→ **Aim of the task**: For the records below, print the lines from the line with "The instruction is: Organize" through the line with "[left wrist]" exactly as written; include both end lines and exclude the rest.

Start of Record extracts

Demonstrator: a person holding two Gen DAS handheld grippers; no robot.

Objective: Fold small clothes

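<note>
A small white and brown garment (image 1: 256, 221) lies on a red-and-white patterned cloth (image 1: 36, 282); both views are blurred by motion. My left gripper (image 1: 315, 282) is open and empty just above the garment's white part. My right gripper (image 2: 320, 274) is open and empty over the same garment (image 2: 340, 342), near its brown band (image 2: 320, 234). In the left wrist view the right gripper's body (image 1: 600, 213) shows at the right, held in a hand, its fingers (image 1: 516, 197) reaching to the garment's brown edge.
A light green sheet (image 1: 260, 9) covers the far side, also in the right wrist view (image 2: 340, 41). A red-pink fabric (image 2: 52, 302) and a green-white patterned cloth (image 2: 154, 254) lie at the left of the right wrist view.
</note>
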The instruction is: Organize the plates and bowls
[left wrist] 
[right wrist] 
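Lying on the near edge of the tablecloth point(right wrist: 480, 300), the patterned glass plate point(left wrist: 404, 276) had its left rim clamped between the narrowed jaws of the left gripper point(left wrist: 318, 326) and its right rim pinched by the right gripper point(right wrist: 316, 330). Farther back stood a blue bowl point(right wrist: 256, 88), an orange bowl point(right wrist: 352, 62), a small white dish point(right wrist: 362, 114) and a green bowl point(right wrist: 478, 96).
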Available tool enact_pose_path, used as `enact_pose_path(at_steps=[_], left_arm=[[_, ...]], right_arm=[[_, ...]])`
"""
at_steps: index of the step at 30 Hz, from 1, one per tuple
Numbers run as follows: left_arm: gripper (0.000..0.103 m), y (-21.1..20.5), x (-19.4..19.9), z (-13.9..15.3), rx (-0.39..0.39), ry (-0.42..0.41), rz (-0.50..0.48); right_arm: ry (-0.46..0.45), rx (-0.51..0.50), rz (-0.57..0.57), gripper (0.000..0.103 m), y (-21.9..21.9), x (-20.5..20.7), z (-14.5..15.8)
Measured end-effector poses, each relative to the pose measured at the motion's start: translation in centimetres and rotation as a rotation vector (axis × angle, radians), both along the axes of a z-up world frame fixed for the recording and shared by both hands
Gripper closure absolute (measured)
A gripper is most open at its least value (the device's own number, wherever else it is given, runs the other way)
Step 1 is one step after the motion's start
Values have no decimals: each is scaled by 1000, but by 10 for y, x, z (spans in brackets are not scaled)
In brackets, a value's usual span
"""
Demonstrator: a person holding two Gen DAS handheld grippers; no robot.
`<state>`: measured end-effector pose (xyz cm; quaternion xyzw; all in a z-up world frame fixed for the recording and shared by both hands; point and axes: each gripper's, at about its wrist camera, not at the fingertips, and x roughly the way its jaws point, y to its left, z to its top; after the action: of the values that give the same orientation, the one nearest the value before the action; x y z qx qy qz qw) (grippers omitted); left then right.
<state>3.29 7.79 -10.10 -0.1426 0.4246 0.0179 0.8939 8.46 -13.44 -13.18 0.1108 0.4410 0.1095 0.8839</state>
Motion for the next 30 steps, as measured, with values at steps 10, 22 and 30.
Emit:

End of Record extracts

→ **Solution for this task**:
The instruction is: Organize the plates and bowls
[left wrist] 

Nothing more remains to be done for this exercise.